See the article CBM 16/+4/116/64 character generator and Unicode (pdf, 110K) (it also is here) and the page PETSCII to Unicode mapping.

The mentioned above page documents contain a lot of useful information but also several inaccuracies:

  1. It considers c64/16/+4 box drawing symbols as light but they are heavy. They are light only for vic-20.
  2. Some symbols names and Unicode numbers do not match - unicode 0x2501 is heavy not light as in the petscii*.txt files.
  3. The value of shift for the box drawing vertical and horizontal symbols is twice greater than it should be.
  4. The symbols of quadrants (unicodes 0x2596-0x259e) aren't present in the mappings files.
  5. It's very hard to see the medium shade symbol in the symbol similar to part of chessboard.
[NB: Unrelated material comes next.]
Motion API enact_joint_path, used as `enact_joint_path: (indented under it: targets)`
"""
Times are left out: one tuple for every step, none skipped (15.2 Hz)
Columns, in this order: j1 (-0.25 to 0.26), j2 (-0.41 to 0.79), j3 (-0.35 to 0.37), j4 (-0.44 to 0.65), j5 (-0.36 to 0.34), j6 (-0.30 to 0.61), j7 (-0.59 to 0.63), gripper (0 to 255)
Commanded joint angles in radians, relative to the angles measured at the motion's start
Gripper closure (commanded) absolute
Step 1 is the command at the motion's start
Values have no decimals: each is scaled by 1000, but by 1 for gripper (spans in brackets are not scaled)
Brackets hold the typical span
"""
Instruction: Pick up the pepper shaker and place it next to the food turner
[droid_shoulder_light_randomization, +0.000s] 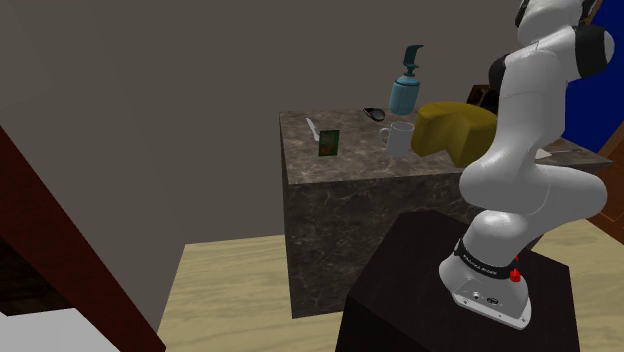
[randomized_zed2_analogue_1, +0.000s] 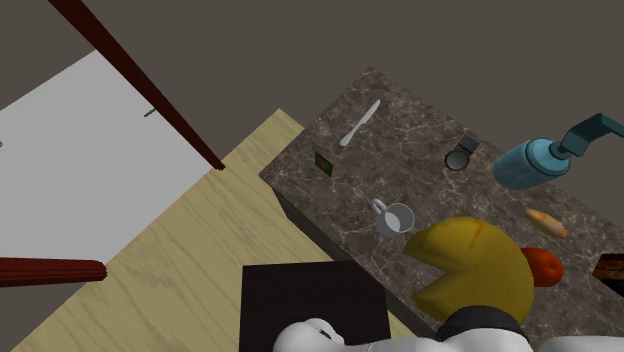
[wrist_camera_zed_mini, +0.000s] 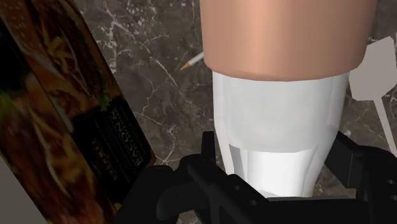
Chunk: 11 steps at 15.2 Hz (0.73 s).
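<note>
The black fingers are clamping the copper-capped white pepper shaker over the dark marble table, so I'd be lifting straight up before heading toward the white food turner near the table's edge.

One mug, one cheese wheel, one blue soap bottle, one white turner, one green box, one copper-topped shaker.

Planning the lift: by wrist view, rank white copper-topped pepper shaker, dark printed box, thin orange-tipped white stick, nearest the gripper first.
1. Pepper shaker, clasped in the gripper.
2. Printed box, beside the gripper.
3. Stick, beyond, on the counter.
</note>
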Motion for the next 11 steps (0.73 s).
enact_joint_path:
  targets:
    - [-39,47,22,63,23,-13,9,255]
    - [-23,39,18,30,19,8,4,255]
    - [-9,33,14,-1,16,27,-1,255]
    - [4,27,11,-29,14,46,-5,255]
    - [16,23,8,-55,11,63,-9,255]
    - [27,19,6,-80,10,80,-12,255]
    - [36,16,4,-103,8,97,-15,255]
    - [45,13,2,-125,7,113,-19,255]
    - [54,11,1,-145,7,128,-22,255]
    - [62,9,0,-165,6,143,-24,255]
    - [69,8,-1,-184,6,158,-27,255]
The main disadvantage of proposed by the second article Unicode mapping is using of private use area. This is the same as using of IP Internet address reserved for private use (10.*.*.* or 192.168.*.* etc.) for access to the real WWW.

The best solution will be the registration of the unique Commodore symbols as the part of the probable "8-bits computers compatibility" code chart.

Two bytes area of Unicode is already nearly completely full so for this new chapter only 3 bytes codes may be really allocated.

Some Commodore symbols are not easy to identify. One of this is "Check mark" or "Square root" symbol. The mention collision is reflected even in the official Unicode code charts — see "Dingbats" or "Mathematical Operators" charts of Unicode. It's more probable that in the CBM character generator this symbol means "Check mark".

The basis idea of Unicode mapping is to create the possibility of exact text conversion between any computer systems. The mapping of control characters has significantly less importance for this task.

The commodore code 160 may be mapped as "unbreakable space" symbol (0x00a0).